If you have the inclination to smoke a water pipe, you can probably find a Turkish, Persian, Indian, or all-metal Chinese water pipe in many good pipe shops. You can vary the taste of the smoke by adding different flavorings to the water; the possible aromas that can be created are without end.

The water receptacle should be rinsed out after every three or four smokes, and the tube which holds the tobacco bowl should be cleaned or replaced at regular intervals. Make sure that all the fittings connecting the tubes and jar are air-tight. The water pipe is a cool and agreeable departure from ordinary pipes, ideal for relaxed, hot-weather smoking.

CLAY PIPES

Millions of clay pipes were smoked in the seventeenth and early eighteenth centuries, especially in England, where they greatly increased the popularity of smoking.

English Staffordshire-ware pipes
pipe smokingpipe smoking

The pipes were so inexpen­sive that they could be discarded after one or two smokes, and replaced by fresh pipes. The clay churchwarden, one of the most popular clay pipes ever created, has been immortalized in art and literature and remains a favorite.

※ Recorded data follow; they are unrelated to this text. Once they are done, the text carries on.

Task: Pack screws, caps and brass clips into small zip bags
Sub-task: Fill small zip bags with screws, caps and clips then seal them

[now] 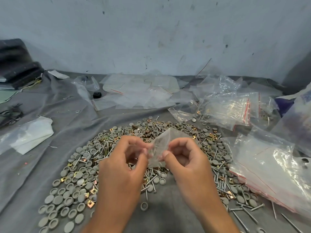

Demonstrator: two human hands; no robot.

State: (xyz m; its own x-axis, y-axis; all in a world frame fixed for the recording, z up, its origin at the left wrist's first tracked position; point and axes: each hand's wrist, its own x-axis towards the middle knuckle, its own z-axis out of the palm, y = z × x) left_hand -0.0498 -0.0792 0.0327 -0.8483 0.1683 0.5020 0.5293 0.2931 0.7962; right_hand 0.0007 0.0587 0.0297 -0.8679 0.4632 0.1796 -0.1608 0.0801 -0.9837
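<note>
A small clear zip bag (164, 142) is held up between both hands above the middle of the pile. My left hand (123, 165) pinches its left edge, and my right hand (186, 161) pinches its right edge with thumb and fingers. A few thin screws show faintly inside the bag. Below lies a wide heap of grey round caps (70, 187), silver screws (222, 180) and brass clips (91, 203) on a grey cloth (42, 101).
Filled zip bags with red seal strips (235, 111) lie at the back right; a stack of bags (272, 167) sits at the right. Empty clear bags (139, 91) spread along the back wall. A white plastic bag (30, 135) lies left, dark items (18, 64) far left.
</note>
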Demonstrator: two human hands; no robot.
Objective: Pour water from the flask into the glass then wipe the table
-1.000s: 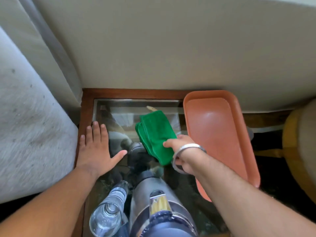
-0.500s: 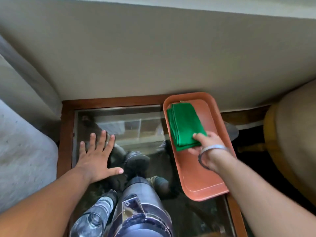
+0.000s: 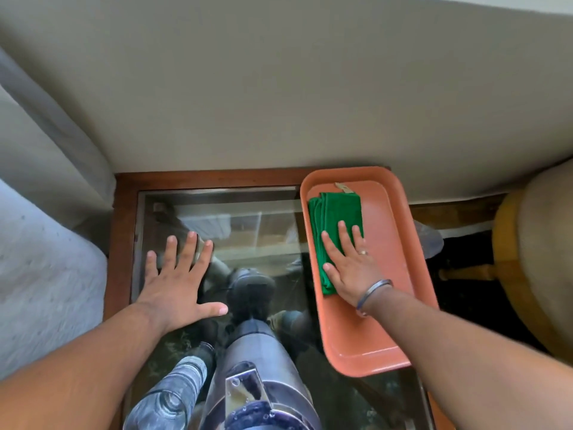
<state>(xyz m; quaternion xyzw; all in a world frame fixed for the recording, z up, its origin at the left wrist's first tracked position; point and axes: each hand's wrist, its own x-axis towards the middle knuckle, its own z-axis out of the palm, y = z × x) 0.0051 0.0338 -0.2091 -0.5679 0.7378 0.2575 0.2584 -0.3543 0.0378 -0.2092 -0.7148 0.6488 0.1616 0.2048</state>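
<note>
The wiping step looks to be at its close. The right hand [image 3: 348, 268] lies flat, fingers spread, on the folded green cloth [image 3: 336, 225], which sits in the upper part of the orange tray [image 3: 400, 274] at the right of the frame. The hand presses down on the cloth without gripping it; no finger curls under the fabric. The left hand [image 3: 176, 283] is spread open and empty, palm down on the glass surface [image 3: 248, 218] at centre left, inside its brown wooden frame.

The flask [image 3: 260, 377] stands at the bottom centre, seen from above, with the glass [image 3: 169, 398] just beside it on its left, toward the lower left of the frame. The glass seems to hold water, so the pouring step is judged done. If the cloth is being put away, the next move calls only for the right hand to lift clear and leave it lying in the tray; should more wiping be needed, the fingers must first close on the cloth.

Much is hard to read. The glass surface reflects the person and shows objects below it, so any wet patch cannot be made out. The bottoms of the flask and the glass are cut off by the lower edge. How full the glass is cannot be told. The tray overhangs the surface's right edge.
</note>
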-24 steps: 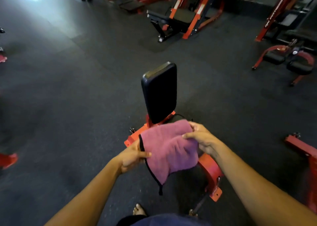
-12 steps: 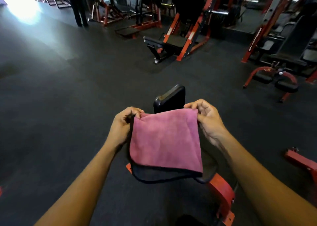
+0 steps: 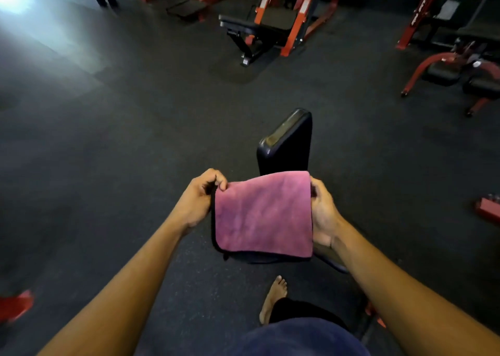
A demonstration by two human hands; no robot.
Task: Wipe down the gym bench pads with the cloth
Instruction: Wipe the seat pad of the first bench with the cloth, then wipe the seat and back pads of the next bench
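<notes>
Change since earlier frame: we see the cloth [image 3: 263, 215] folded narrower than half a second ago; the right hand [image 3: 323, 215] now runs down the cloth's right edge rather than holding its top corner. Our view tips lower too, so a bare foot [image 3: 273, 299] shows on the floor [image 3: 121, 139].
Cloth, position: held in the air between both hands, in front of the upright back pad [image 3: 286, 144] and hiding its lower part; it touches no pad that we can see.
Cloth, form: pink plush face toward us, a dark edge showing along the left and bottom edges.
Left hand [image 3: 198, 199]: thumb and curled fingers [image 3: 220, 184] pinch the top left corner.
Right hand: grips the right edge; fingers pass behind the fabric, so we cannot tell how far they wrap.
Bench: only the back pad and a sliver of dark padding [image 3: 328, 258] below the right wrist show; whether that sliver is the seat pad we cannot tell.
Handling, judged: we expect the cloth to be light, soft and limp, with no stiffness of its own; it hangs from wherever it is held. Not fragile. The plush nap should drag on the vinyl rather than slide.
Hold, judged: a corner pinch suits folding only. For wiping we would lay the folded pad flat under one palm, fingers spread over the top layer so the layers do not creep apart.
Pad, judged: the glossy cover looks smooth and firm; it should take pressure without shifting.
Task state, judged: preparation; no pad wiped yet.
</notes>
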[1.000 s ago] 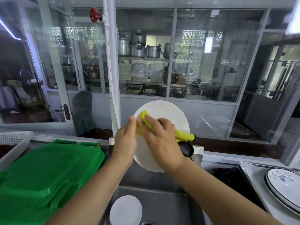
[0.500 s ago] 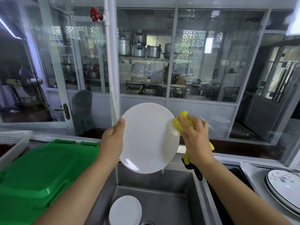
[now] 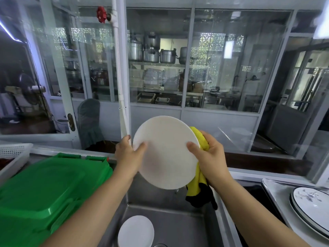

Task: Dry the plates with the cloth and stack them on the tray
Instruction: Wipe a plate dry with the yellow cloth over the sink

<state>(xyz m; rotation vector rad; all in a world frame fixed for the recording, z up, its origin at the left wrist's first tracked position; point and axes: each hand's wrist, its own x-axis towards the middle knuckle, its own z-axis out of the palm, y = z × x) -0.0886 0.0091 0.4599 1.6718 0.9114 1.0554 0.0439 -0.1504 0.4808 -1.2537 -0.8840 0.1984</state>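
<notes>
We held the white plate [image 3: 165, 152] upright over the sink [image 3: 170, 220], its face towards us, probably so any drips would fall into the basin and the cloth could reach its far side. Our left hand [image 3: 127, 155] gripped the left rim, thumb curled onto the face and fingers behind. Our right hand [image 3: 210, 155] clamped the right rim, thumb on the face, with the yellow cloth [image 3: 199, 172] pressed between our fingers and the back of the plate; its dark-edged tail hung below. We judged this to be the drying of the back, with stacking not yet begun for this plate.

Below, another white plate [image 3: 135, 231] lay in the basin, likely waiting its turn. To the right, patterned plates [image 3: 313, 209] sat stacked on a metal tray [image 3: 274, 189], near enough for a short reach. A green plastic lid [image 3: 44, 191] lay to our left, a white basket [image 3: 12, 154] beyond it.

We could read no brand, label or writing anywhere.
</notes>
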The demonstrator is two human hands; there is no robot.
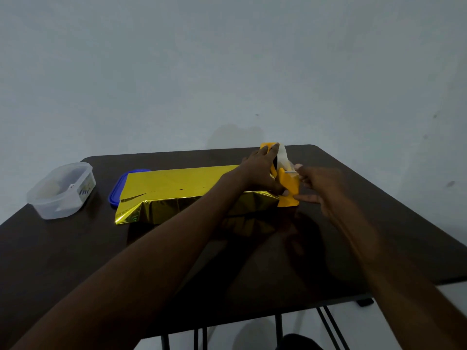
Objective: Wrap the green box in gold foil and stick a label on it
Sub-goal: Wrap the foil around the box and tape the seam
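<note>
We see the box wrapped in gold foil lying mid-bench. Our left hand grips the yellow tape dispenser at the box's right end; our right hand pinches at its cutter end (blurred, the tape itself is hard to see). A clear tub and a blue lid sit left.

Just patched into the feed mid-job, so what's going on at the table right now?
A person is working at a dark table. The box lies wrapped in gold foil. The left hand grips an orange tape dispenser at the box's right end, while the right hand reaches to its cutter end, seemingly pulling tape. A clear tub and a blue lid sit to the left. No label shows yet.
</note>
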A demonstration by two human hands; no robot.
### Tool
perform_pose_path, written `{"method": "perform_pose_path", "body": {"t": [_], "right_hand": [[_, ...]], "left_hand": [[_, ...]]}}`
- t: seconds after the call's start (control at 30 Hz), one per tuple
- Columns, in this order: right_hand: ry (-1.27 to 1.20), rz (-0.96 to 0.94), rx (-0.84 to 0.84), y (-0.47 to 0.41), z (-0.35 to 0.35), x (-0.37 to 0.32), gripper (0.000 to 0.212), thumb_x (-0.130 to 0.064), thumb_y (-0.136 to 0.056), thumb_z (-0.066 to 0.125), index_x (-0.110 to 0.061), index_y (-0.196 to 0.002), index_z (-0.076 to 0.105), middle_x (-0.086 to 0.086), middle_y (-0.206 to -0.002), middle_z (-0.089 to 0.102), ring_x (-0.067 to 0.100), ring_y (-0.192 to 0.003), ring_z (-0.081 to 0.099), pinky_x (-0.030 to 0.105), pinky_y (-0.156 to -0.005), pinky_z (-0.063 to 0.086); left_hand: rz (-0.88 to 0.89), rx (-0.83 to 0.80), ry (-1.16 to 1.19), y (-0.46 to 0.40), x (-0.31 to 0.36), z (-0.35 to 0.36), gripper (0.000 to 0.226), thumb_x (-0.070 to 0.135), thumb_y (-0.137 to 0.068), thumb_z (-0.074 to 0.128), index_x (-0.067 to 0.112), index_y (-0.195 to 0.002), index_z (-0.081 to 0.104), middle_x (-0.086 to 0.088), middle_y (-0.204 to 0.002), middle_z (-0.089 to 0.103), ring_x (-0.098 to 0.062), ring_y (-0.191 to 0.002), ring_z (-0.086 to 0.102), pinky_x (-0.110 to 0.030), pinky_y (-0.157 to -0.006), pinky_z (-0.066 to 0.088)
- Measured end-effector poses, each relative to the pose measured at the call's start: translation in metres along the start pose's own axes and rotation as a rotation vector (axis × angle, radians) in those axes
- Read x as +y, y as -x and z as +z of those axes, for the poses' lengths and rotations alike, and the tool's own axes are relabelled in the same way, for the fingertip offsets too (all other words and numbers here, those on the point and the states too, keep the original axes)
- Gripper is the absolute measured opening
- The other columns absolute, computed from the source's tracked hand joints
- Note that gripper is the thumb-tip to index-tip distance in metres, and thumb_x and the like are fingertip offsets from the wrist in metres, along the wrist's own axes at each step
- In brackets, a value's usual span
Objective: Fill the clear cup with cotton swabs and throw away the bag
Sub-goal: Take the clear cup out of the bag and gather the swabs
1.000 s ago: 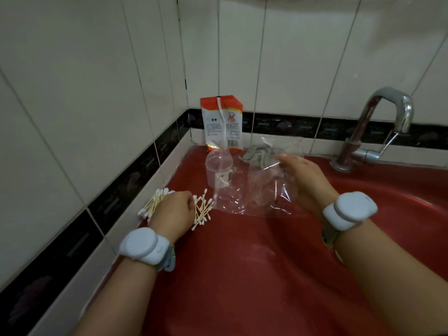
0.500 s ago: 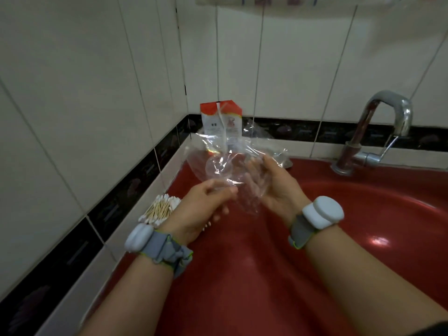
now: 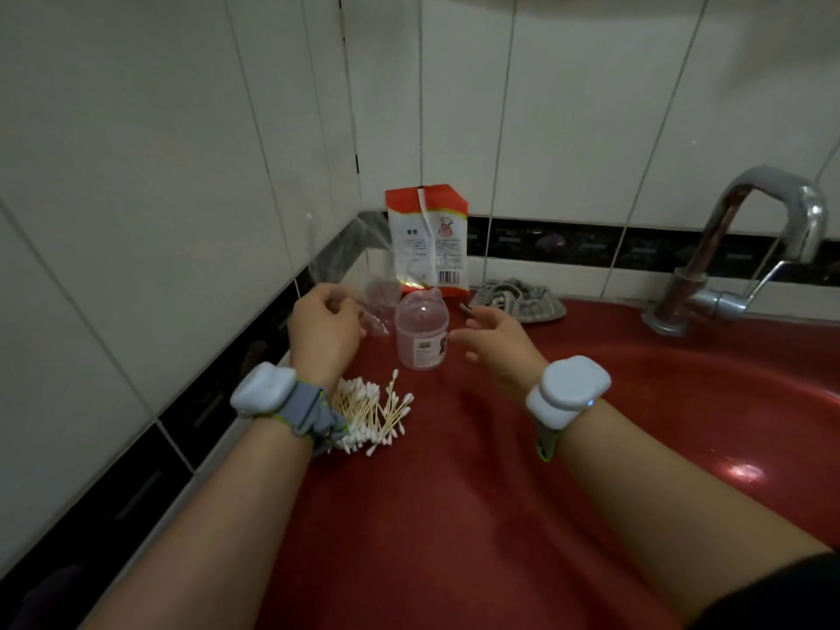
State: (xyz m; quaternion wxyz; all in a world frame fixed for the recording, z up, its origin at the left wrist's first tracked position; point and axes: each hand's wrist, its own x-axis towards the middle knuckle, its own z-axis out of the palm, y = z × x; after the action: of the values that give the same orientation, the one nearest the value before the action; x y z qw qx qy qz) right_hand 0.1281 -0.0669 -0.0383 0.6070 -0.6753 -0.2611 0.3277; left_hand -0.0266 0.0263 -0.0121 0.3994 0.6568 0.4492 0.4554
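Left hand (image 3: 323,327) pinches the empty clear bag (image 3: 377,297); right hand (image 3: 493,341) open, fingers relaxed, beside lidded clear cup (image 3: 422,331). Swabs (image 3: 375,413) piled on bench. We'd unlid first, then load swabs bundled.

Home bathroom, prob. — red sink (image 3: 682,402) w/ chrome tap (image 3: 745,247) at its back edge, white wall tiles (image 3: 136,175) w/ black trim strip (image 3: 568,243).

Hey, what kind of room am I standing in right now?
Probably a bathroom or washroom: a chrome faucet over a red sink, and white tiled walls around it.
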Motion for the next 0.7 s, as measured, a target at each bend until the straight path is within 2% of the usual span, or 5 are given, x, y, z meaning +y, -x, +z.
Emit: {"method": "perform_pose_path", "body": {"t": [0.2,0.33,0.47,0.6,0.7], "right_hand": [[0.460,-0.071,-0.070,-0.030,0.018,0.009,0.098,-0.030,-0.070,0.081,-0.006,-0.146,0.024,0.010,-0.146,0.038,0.024,-0.133,0.038,0.032,-0.109,0.032],[0.634,-0.058,-0.041,-0.039,0.026,0.010,0.096,-0.045,-0.065,0.081,-0.008,-0.140,0.033,0.009,-0.140,0.044,0.030,-0.130,0.040,0.039,-0.107,0.034],[0.572,-0.094,-0.063,-0.045,0.027,0.017,0.072,-0.049,-0.055,0.082,-0.019,-0.116,0.058,0.002,-0.111,0.066,0.027,-0.111,0.056,0.041,-0.101,0.041],[0.423,-0.112,0.009,-0.042,0.012,0.019,0.073,-0.040,-0.054,0.083,-0.017,-0.115,0.052,0.003,-0.114,0.063,0.024,-0.109,0.058,0.040,-0.098,0.045],[0.330,-0.168,0.028,-0.033,-0.006,0.015,0.070,-0.033,-0.061,0.083,-0.015,-0.117,0.047,-0.003,-0.108,0.059,0.013,-0.098,0.059,0.024,-0.084,0.047]], "left_hand": [[0.030,0.013,-0.161,-0.012,-0.017,0.004,0.017,0.012,-0.087,0.049,0.013,-0.094,0.064,-0.011,-0.081,0.067,-0.030,-0.080,0.066,-0.041,-0.077,0.055],[-0.047,-0.032,-0.132,-0.014,-0.020,0.008,0.019,0.009,-0.088,0.048,0.011,-0.098,0.063,-0.008,-0.069,0.062,-0.019,-0.058,0.060,-0.026,-0.059,0.049],[-0.093,-0.084,-0.146,-0.020,-0.026,0.009,0.013,0.010,-0.089,0.049,0.010,-0.096,0.060,-0.009,-0.065,0.061,-0.018,-0.055,0.057,-0.033,-0.064,0.052],[-0.171,-0.152,-0.089,-0.023,-0.025,0.017,0.015,0.007,-0.090,0.048,0.014,-0.080,0.056,-0.009,-0.061,0.059,-0.019,-0.054,0.055,-0.030,-0.059,0.049],[-0.281,-0.198,0.007,-0.025,-0.023,0.029,0.023,0.003,-0.092,0.045,0.009,-0.071,0.055,-0.008,-0.061,0.055,-0.010,-0.043,0.054,-0.021,-0.045,0.047]]}}
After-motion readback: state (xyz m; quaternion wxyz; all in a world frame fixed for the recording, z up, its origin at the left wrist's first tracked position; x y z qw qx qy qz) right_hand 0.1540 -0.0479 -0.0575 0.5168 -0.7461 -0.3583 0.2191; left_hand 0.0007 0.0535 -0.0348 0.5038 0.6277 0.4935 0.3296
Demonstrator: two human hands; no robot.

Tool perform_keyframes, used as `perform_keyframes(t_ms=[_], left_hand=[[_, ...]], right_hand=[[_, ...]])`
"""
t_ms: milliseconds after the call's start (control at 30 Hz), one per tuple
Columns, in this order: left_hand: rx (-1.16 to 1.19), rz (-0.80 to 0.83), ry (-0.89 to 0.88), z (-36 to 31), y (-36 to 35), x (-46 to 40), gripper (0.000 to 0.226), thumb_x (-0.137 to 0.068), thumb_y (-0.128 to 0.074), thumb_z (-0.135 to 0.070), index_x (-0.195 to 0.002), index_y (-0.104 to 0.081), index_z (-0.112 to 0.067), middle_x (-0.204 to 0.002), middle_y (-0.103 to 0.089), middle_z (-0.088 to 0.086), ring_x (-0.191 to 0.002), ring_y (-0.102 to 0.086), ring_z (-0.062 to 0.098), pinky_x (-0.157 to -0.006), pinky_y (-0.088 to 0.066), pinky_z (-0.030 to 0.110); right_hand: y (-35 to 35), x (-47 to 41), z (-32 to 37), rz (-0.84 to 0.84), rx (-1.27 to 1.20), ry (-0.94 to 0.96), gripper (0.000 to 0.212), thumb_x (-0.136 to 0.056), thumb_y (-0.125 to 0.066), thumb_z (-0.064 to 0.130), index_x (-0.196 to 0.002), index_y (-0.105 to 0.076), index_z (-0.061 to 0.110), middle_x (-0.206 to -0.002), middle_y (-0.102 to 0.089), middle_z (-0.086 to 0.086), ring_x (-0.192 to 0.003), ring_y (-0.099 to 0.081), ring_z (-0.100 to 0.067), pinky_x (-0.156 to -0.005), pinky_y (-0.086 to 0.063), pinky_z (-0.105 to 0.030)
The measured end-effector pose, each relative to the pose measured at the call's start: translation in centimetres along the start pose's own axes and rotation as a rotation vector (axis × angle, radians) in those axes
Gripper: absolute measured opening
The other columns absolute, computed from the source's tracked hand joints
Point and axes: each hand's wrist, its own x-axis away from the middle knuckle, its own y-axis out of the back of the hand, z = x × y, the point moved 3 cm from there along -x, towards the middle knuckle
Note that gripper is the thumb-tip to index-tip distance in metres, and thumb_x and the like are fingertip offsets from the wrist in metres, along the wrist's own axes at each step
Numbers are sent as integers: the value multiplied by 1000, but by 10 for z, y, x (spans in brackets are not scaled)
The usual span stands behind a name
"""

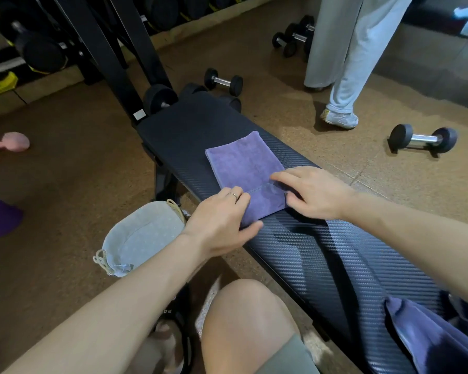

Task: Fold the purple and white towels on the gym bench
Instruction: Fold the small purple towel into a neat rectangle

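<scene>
A purple towel [242, 168] lies folded into a narrow rectangle across the black gym bench [308, 252]. My left hand [219, 220] grips the towel's near left corner, thumb under the edge and fingers on top. My right hand [311, 190] presses on the towel's near right edge with fingers stretched out flat. More purple cloth [438, 338] lies bunched on the bench at the lower right. No white towel is in view.
A pale fabric basket [138, 238] stands on the floor left of the bench. Dumbbells [423, 139] [223, 81] lie on the floor beyond. Another person's legs [341, 76] stand at the back right. A black rack [114, 49] rises at the bench's far end.
</scene>
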Motion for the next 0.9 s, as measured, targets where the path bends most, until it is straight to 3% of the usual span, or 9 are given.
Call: perform_keyframes(t_ms=[67,200,333,433,567,633,700,800,900], left_hand=[[-31,27,-7,0,-3,0,50,-84,-50,-64,-101,-52,-17,-104,-53,-1,-99,-52,21,-81,-49,37],[10,-21,20,-2,-1,-4,28,-80,-55,-39,-95,-49,-16,-98,-52,1,-93,-54,25,-70,-51,39],[-13,-27,37,-8,2,-6,18,-79,-51,-28,-86,-37,-18,-88,-52,4,-83,-54,29,-59,-41,36],[60,-20,134,-7,9,-9,17,-90,-48,-25,-85,-33,-18,-85,-46,-2,-84,-54,29,-62,-30,36],[114,-14,183,-1,16,-6,30,-94,-52,-45,-91,-36,-20,-88,-54,-4,-83,-56,24,-63,-32,36],[132,18,181,0,16,-4,35,-92,-59,-47,-99,-37,-20,-96,-57,-2,-90,-57,24,-64,-39,38],[243,23,257,5,15,-6,27,-95,-59,-35,-107,-39,-19,-98,-59,1,-91,-59,29,-68,-46,42],[447,-12,360,18,15,-8,23,-98,-60,-33,-110,-43,-23,-83,-59,-1,-79,-59,26,-62,-40,39],[605,-21,443,29,13,-5,20,-96,-63,-34,-107,-49,-26,-79,-62,-2,-74,-58,18,-63,-40,36]], right_hand=[[2,6,-2,66,19,40,58,-79,-49,29,-134,-53,13,-122,-65,-3,-107,-61,-27,-93,-49,-42],[-2,11,-8,113,-61,-30,75,-68,-64,19,-140,-49,13,-136,-58,-4,-123,-55,-25,-102,-45,-42],[0,2,-5,-7,-232,-165,50,-72,-58,24,-122,-58,19,-113,-68,0,-103,-62,-24,-88,-50,-42],[6,-2,-7,-42,-343,-311,31,-81,-51,27,-109,-62,24,-94,-69,5,-86,-62,-22,-80,-49,-39],[10,-7,-10,-42,-448,-439,18,-89,-51,19,-100,-64,25,-77,-68,3,-79,-61,-22,-80,-51,-38],[11,-10,-11,-38,-470,-462,17,-88,-50,22,-97,-63,27,-76,-67,4,-80,-62,-21,-82,-51,-39],[10,-13,-14,-51,-504,-492,16,-89,-50,25,-98,-62,30,-81,-68,3,-84,-62,-21,-83,-51,-38],[9,-16,-17,-93,-561,-534,13,-95,-53,32,-105,-61,31,-92,-71,1,-90,-64,-20,-84,-50,-36],[4,-17,-19,-90,-655,-582,27,-92,-60,42,-116,-57,31,-99,-72,1,-94,-66,-19,-89,-52,-38]])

Clay pipes are still largely handmade, from good-quality clay. Wet clay is placed in metal pipe molds, with a long steel needle running through the stems to shape the air holes. The pipes are then dried, kiln-baked, and finished. Bowl decorations may be transferred from the mold, or painted on.

The city of Gouda, in the Netherlands, is the traditional clay-pipe center of the world. Even today, Gouda factories are turning out about 20,000 clay pipes daily, or about 7,000,000 pipes a year, conclusive evidence that the clay pipe has remained a pop­ular item.

Alsatian porcelain pipe
pipe smoking

The list of pipes available to the more imaginative smoker does not end here. Pipes with an aluminum shank and bowl base, briar bowl, and vulcanite stem are popular today. They are simple to clean—the bowl can be easily removed and the shank scoured thoroughly with boiling water.

Wooden pipes with porcelain bowls were widely smoked in Germany in the nineteenth century, and are still enjoyed by many pipe smokers. Long-stemmed pipes have also waxed and waned in popularity over the years. The churchwarden style, popular in clay and metal in the sixteenth and seventeenth centuries, has recently been revived in a somewhat shorter-stemmed briar ver­sion. The long-stemmed Turkish chibouque remains a favorite of smokers who like to puff while sitting cross-legged on a cushion.

Whatever your style of smoking, chances are that somewhere you'll find a pipe to match it.